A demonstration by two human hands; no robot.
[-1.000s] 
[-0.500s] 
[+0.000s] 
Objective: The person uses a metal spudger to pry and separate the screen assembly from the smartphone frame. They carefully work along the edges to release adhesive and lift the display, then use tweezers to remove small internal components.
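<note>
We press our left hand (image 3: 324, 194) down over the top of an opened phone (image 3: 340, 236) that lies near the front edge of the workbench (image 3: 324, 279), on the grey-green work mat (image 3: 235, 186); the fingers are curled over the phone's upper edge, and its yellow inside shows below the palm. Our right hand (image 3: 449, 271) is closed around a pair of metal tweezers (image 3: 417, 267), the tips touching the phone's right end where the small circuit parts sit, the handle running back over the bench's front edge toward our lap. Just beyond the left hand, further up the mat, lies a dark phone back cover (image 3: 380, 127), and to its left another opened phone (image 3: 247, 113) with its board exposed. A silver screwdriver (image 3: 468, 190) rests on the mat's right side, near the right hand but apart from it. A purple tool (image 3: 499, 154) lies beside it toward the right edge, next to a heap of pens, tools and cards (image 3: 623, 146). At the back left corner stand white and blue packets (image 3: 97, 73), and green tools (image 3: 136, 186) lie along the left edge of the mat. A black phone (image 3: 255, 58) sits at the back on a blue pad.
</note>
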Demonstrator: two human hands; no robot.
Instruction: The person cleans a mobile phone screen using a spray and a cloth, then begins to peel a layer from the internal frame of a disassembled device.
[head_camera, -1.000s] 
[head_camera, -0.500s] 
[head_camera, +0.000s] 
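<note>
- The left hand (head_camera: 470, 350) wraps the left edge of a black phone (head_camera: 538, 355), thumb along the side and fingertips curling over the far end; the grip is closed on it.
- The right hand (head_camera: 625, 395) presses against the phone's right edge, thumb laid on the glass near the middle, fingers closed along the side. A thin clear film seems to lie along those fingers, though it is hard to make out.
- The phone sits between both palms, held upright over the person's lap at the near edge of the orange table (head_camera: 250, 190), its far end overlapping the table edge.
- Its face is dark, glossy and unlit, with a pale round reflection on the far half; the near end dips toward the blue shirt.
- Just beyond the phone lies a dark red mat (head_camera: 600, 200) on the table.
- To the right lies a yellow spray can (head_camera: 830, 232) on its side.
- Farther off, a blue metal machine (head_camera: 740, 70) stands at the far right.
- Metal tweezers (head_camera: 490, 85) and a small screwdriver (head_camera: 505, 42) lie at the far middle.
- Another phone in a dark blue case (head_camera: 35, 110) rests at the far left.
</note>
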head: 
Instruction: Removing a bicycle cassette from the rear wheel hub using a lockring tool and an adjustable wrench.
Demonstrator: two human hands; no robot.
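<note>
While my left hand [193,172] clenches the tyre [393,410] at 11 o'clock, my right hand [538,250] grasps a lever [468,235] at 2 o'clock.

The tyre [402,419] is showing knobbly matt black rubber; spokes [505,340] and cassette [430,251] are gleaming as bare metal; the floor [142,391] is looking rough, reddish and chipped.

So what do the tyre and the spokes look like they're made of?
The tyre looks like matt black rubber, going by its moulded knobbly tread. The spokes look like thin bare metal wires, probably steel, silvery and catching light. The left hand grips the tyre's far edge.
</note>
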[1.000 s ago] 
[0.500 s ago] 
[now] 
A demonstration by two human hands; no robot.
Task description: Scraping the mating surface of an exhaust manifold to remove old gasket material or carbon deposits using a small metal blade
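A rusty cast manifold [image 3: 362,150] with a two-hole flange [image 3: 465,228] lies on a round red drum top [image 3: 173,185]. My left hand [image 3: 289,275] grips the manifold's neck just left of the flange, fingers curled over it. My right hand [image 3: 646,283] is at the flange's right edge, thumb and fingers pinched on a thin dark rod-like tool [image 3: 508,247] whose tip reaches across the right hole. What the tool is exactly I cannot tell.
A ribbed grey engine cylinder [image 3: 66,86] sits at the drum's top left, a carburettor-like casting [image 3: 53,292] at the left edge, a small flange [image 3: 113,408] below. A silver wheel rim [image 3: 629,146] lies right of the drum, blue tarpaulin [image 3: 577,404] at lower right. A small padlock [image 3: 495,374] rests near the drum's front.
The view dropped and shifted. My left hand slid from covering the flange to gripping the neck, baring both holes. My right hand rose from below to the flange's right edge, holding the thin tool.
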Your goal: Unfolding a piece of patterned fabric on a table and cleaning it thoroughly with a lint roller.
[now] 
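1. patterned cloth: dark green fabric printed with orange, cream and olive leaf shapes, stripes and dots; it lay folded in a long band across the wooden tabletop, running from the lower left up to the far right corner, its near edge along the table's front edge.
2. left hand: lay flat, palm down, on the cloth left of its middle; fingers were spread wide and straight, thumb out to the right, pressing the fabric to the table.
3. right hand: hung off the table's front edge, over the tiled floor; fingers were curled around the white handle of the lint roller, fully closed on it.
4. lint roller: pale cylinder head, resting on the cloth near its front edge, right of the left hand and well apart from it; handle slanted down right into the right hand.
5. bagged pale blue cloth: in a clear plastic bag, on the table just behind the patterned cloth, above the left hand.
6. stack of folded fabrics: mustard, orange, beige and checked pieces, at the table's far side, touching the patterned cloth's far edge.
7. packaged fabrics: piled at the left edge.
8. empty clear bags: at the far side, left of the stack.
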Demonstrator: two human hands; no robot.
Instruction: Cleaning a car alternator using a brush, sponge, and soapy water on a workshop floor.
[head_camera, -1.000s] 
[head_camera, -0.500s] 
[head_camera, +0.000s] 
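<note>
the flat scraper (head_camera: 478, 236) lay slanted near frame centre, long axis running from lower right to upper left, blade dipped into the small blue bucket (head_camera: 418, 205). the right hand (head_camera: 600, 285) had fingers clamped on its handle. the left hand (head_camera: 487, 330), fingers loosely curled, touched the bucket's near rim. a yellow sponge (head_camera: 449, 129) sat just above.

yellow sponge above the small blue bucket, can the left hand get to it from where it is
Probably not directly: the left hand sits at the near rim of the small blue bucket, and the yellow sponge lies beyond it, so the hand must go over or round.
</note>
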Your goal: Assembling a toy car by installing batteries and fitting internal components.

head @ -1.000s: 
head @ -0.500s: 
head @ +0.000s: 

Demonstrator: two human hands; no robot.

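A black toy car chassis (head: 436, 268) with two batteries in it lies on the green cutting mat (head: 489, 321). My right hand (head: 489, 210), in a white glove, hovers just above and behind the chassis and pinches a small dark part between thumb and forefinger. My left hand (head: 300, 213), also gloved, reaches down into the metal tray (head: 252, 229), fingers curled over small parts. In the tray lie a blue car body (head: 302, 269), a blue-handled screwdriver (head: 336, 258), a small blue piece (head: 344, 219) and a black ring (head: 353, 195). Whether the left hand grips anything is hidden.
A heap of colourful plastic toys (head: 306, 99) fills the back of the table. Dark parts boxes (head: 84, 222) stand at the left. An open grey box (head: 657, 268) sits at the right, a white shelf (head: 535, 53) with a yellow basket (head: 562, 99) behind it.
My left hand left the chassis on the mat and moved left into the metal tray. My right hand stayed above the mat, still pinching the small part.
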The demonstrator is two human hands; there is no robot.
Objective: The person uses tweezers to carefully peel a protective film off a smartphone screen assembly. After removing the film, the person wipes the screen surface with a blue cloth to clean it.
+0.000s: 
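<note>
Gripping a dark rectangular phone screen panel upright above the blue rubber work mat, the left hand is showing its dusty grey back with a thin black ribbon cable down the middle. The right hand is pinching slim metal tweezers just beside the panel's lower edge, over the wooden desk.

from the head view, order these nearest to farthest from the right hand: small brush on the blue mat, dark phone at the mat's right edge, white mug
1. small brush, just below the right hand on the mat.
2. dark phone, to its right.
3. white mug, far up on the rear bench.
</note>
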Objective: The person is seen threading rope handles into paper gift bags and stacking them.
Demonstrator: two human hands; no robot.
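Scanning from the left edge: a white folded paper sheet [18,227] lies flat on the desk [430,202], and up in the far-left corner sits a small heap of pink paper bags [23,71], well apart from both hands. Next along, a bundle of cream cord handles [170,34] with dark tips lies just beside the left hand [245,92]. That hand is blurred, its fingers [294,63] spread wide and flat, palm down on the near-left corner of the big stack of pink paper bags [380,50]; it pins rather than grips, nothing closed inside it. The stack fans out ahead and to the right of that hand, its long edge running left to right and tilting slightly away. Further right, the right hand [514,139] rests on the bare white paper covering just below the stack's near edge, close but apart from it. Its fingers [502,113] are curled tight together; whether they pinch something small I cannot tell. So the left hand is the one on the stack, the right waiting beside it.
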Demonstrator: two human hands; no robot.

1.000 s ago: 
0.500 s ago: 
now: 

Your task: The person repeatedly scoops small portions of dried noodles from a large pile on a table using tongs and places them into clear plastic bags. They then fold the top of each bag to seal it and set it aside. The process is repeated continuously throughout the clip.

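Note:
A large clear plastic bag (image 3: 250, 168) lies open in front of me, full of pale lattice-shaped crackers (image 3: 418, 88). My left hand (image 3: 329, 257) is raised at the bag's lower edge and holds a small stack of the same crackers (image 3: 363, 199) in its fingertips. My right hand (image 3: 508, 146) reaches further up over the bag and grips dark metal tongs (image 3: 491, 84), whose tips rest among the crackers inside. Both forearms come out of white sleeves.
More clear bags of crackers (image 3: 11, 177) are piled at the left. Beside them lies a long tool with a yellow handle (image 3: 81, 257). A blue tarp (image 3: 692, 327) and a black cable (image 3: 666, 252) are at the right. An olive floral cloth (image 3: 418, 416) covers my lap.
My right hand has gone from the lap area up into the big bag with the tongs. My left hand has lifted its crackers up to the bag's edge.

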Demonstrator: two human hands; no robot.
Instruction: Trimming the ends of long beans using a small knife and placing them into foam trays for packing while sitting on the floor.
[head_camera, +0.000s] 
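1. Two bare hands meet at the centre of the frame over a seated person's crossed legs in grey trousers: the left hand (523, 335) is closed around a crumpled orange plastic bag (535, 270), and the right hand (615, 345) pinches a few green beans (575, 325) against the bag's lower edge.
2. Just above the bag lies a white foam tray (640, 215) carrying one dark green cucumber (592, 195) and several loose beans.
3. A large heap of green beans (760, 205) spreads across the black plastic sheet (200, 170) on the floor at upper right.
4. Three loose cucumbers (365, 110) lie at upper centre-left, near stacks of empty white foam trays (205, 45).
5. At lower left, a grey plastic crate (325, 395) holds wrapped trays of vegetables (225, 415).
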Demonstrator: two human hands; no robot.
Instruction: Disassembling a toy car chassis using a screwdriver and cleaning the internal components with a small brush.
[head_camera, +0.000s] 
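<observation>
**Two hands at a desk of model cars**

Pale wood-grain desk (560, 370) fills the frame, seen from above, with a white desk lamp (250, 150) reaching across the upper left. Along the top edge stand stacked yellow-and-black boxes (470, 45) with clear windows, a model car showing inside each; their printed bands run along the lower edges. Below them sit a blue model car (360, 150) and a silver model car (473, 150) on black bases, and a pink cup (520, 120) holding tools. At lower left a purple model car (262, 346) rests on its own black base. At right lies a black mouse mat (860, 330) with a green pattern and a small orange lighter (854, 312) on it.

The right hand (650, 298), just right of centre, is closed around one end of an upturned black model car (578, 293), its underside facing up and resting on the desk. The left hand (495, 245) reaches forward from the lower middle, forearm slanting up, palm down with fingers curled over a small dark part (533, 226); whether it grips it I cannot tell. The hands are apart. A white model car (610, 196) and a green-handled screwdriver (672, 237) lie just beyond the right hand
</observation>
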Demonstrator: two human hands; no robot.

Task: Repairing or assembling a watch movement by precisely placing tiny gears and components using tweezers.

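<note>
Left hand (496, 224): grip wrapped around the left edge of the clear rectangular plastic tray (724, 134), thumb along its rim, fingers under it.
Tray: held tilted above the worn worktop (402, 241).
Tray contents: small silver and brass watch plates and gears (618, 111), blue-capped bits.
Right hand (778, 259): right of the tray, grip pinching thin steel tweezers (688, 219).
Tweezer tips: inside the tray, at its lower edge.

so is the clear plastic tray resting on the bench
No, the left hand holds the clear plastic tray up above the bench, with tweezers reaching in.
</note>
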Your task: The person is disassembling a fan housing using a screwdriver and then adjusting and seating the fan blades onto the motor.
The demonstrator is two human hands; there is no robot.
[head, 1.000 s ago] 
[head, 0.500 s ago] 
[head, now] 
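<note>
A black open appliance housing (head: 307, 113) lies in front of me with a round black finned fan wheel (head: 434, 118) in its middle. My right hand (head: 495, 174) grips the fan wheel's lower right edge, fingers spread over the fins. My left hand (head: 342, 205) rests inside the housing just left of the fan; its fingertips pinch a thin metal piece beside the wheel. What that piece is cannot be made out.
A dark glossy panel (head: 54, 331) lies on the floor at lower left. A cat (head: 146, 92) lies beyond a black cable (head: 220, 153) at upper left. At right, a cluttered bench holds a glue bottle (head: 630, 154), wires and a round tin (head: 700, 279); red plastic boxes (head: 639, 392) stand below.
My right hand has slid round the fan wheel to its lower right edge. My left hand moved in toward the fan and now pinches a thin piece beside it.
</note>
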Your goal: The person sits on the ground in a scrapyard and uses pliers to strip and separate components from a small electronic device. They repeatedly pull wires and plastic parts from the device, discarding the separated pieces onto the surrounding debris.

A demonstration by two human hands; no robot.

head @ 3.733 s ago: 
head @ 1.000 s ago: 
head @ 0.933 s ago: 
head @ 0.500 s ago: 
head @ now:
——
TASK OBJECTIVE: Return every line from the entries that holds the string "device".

TASK RESPONSE:
Instruction: The person cleans a mobile phone screen using a spray and a cloth, then begins to peel a layer from the internal frame of a disassembled device.
Your goal: The person sits on the ground in a scrapyard and uses pliers to strip and separate components from a small electronic device. They repeatedly pull wires and plastic parts from the device, discarding the separated pieces onto the surrounding debris.

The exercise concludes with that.